WORK REQUEST:
There is a line containing "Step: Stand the" in the records below. Repeat it and every line after it, exactly, through the final line, but no pictures.
-=-=-
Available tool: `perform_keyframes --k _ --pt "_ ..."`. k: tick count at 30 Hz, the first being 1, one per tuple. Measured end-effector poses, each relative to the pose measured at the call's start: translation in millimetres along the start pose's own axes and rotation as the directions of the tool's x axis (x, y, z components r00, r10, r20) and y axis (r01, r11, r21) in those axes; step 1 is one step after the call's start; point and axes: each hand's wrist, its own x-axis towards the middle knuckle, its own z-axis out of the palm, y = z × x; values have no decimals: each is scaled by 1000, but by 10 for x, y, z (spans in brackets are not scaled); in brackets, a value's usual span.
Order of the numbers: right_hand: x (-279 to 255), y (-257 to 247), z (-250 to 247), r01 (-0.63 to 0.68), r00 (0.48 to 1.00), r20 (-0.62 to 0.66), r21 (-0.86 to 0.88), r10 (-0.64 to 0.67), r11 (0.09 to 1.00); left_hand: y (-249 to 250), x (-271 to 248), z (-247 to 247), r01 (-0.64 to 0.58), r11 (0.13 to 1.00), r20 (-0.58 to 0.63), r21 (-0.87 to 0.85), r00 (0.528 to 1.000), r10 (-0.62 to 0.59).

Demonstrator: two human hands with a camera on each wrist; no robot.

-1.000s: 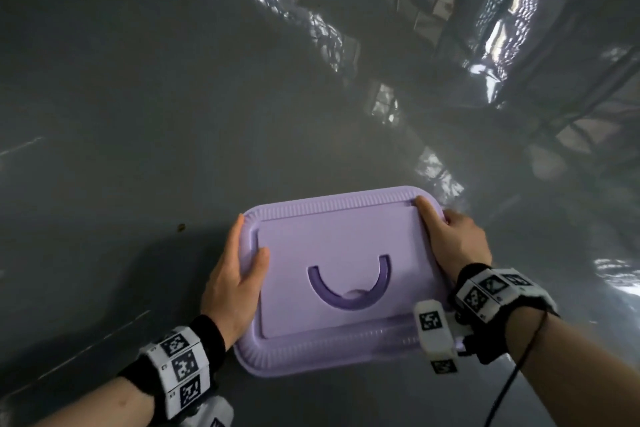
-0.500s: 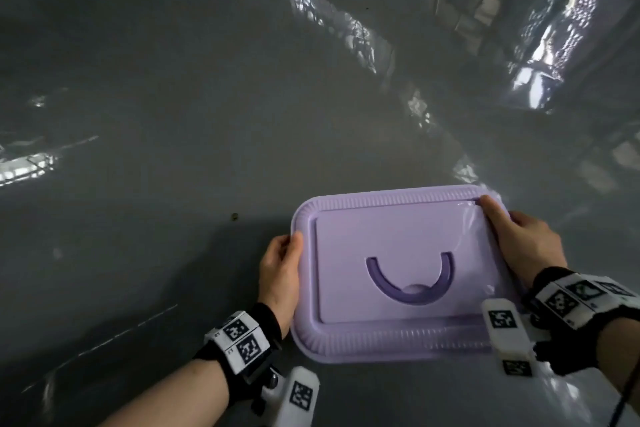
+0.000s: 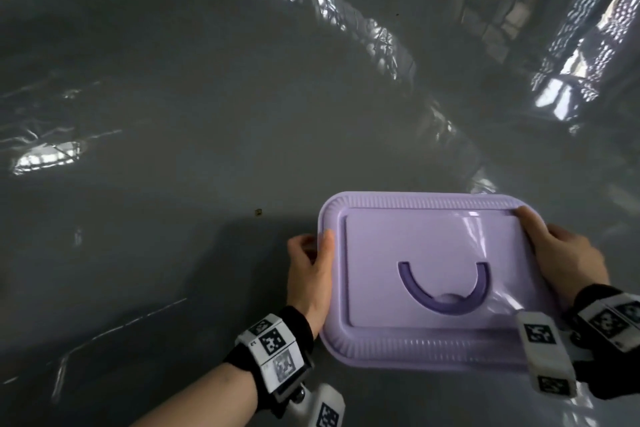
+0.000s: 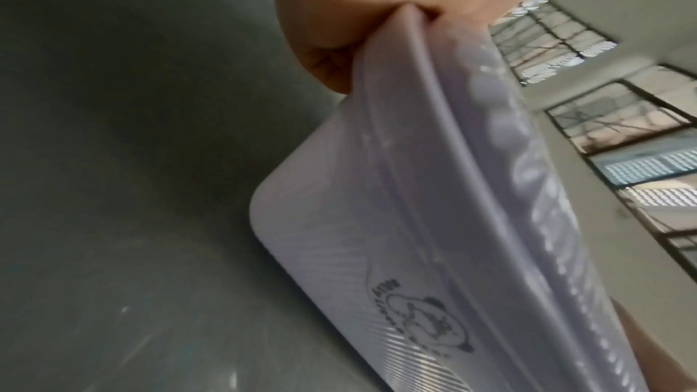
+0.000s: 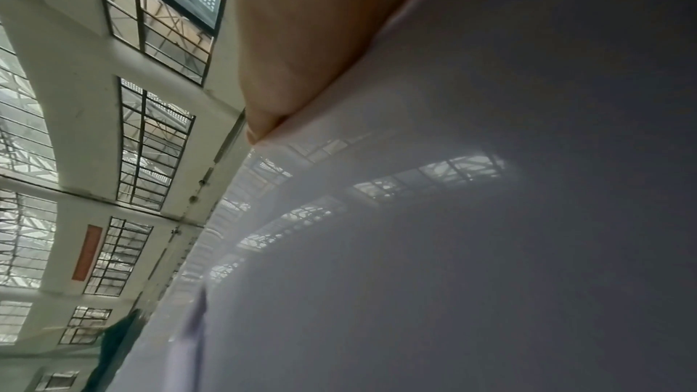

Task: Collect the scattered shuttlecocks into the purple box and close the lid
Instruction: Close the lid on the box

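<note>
**Lidded box held between both hands, long axis running hand to hand**

The grey floor (image 3: pixel 173 184) spreads out glossy beneath everything, throwing back window light, and no shuttlecock shows anywhere on it. Over it sits the purple box (image 3: pixel 426 347), lid (image 3: pixel 415 246) on top and lying flat as far as I can see, its long side stretching straight across from one hand to the other, so each hand has a short end and neither is nearer than the other. The dark curved handle (image 3: pixel 445 302) is recessed in the lid midway between them.

The left hand (image 3: pixel 310 274) grips the left short end, thumb over the ribbed rim and fingers curled under; the left wrist view shows the rim pinched in that hand. The right hand (image 3: pixel 568 253) holds the far right corner, thumb laid along the lid's edge, the remaining fingers hidden behind.

Any last press to seat the lid would, I judge, come evenly from both ends.
</note>
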Motion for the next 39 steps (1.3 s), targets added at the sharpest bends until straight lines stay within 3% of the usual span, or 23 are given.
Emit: perform_keyframes --k 2,5,10,16,20,24,27,30,32,35,39 --pt "8 28 2 -4 1000 1 -1 4 1000 -15 -7 -5 -143 986 -30 89 989 146" --pt "20 44 -10 -2 1000 -10 -8 2 1000 -18 -27 -5 -227 965 -71 133 969 238" --pt "3 60 -2 -2 1000 -12 -9 2 1000 -84 16 -26 -238 968 -60 81 968 243" --pt "-7 35 0 -19 1000 -10 -2 19 1000 -72 26 -48 -307 902 -70 304 937 342" --pt "-10 41 -3 -29 1000 -8 13 29 999 -76 37 -61 -291 894 -42 340 945 324" --pt "-9 38 -2 -21 1000 -16 20 21 1000 -105 1 -57 -306 818 -40 488 928 371" --pt "6 37 1 -25 999 -20 26 26 999 -78 2 -35 -247 840 -30 484 954 298" --pt "8 40 4 -27 999 -16 33 28 999 -9 6 -7 -48 954 -38 297 997 62" --pt "-3 38 -4 -30 999 -15 48 31 998 5 26 5 51 967 -19 249 999 -48" --pt "-18 16 -25 -44 999 0 103 44 994 3 110 38 89 973 11 212 996 -93" --pt "-38 12 -29 -62 998 2 118 63 991 -88 192 49 66 984 -61 163 997 -57"
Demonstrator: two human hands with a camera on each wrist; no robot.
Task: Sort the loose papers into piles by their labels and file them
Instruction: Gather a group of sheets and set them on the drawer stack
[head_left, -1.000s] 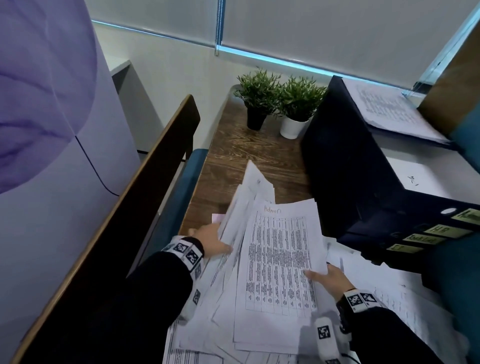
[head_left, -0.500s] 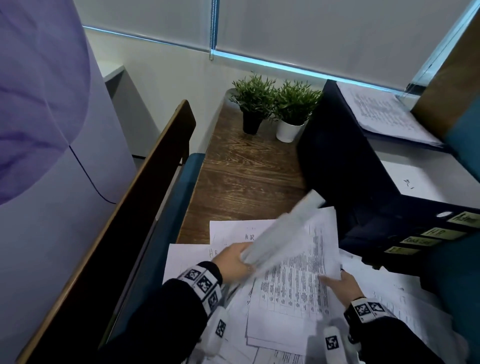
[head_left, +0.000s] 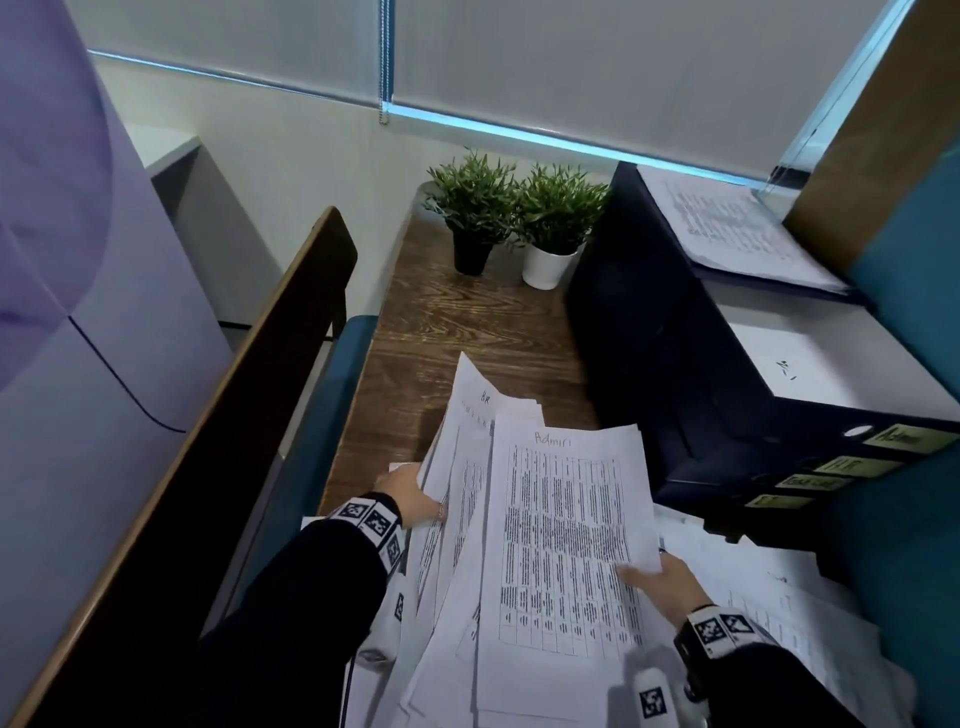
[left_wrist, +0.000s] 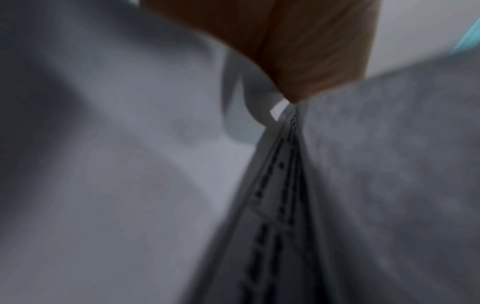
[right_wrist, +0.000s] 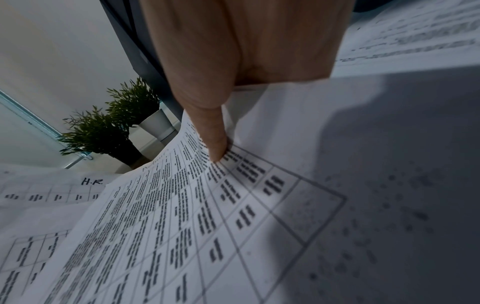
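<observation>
The right hand (head_left: 662, 577) pinches the near right edge of the Admin sheet (head_left: 563, 540), thumb on top. The left hand (head_left: 410, 493) grips the left edge of a fanned bunch of papers (head_left: 457, 499); one shows "HR" at its top. Both lie over the bench (head_left: 467, 332), just in front of the person. The Admin sheet runs long away from the body, toward the dark file box (head_left: 727, 415), which sits just to the right, so the right hand is nearer to it. Its yellow labels (head_left: 901, 438) face the person. The paper is thin, white and bendy, with printed grids. The bench is brown wood with wavy grain.
</observation>
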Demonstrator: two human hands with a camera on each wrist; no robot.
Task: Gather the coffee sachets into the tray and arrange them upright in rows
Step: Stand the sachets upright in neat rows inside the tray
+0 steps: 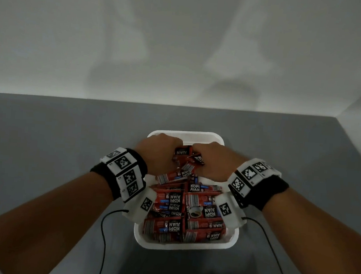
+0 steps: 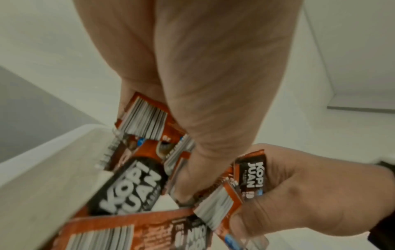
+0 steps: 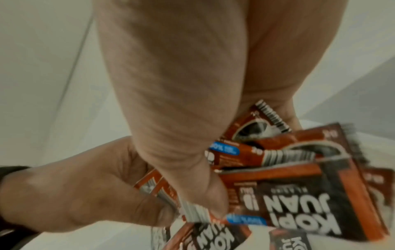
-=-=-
RESPONSE TO THE TASK:
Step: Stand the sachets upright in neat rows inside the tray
+0 steps: 
+0 steps: 
+0 steps: 

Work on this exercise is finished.